This invention relates generally to reporting. More particularly, this invention relates to constructing and using saved data within a report document.
Business Intelligence (BI) generally refers to software tools used to improve business enterprise decision-making. These tools are commonly applied to financial, human resource, marketing, sales, customer and supplier analyses. More specifically, these tools can include: reporting and analysis tools to present information, content delivery infrastructure systems for delivery and management of reports and analytics and data warehousing systems for cleansing and consolidating information from disparate sources. Business Intelligence tools work with data management systems such as relational databases or On Line Analytic Processing (OLAP) systems used to collect, store, and manage raw data.
There are a number of commercially available products to produce reports from stored data. For instance, Business Objects Americas of San Jose, Calif., an SAP Company, sells a number of widely used report generation products, including Crystal Reports™, Business Objects Voyager™, Business Objects Web Intelligence™, and Business Objects Enterprise™. As used herein, the term report refers to information automatically retrieved (i.e., in response to computer executable instructions) from a data source (e.g., a database, a data warehouse, a plurality of reports, and the like), where the information is structured in accordance with a report schema that specifies the form in which the information should be presented. A non-report is an electronic document that is constructed without the automatic retrieval of information from a data source. Examples of non-report electronic documents include typical business application documents, such as a word processor document, a presentation document, and the like.
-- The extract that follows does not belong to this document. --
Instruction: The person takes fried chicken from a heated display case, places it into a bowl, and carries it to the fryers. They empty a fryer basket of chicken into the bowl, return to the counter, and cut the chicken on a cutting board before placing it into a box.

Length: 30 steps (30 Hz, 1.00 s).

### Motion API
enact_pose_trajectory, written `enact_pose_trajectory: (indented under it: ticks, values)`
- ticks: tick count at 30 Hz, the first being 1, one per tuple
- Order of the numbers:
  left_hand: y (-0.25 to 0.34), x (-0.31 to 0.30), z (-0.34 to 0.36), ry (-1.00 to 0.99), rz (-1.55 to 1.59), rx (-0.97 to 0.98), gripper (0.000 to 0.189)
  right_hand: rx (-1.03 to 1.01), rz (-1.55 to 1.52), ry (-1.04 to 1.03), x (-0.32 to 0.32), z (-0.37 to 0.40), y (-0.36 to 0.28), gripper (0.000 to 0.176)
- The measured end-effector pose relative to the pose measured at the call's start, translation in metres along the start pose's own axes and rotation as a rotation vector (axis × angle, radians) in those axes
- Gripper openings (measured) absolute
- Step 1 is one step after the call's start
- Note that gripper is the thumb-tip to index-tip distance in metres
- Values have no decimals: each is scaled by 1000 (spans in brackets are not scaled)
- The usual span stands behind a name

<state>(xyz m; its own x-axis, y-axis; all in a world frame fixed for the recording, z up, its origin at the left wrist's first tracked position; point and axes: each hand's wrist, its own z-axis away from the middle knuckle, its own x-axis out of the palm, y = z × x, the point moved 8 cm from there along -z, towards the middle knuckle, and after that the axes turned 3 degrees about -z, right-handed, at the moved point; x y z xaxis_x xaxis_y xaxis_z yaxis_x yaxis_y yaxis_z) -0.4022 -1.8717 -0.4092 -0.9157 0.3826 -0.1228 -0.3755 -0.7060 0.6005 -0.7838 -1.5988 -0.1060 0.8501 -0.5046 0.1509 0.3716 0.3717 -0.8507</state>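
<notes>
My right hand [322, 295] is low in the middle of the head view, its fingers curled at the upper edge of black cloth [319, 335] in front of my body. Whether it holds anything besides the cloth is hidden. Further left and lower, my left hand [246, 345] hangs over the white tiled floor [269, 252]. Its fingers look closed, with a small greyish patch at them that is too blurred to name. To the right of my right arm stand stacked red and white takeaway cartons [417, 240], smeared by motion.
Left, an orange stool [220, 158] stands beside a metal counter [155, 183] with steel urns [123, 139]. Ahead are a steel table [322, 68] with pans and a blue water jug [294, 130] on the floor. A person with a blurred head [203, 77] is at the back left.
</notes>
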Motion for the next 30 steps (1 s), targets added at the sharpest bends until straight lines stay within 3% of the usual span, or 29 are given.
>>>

A report document specifies how to access data and format it. A report document where the content does not include external data, either saved within the report or accessed live, is a template document for a report rather than a report document. Unlike, other non-report documents that may optionally import external data within a document, a report document by design is primarily a medium for accessing, formatting, transforming and/or presenting external data.
A report is specifically designed to facilitate working with external data sources. In addition to information regarding external data source connection drivers, the report may specify advanced filtering of data, information for combining data from different external data sources, information for updating join structures and relationships in report data, and instructions including logic to support a more complex internal data model (that may include additional constraints, relationships, and metadata).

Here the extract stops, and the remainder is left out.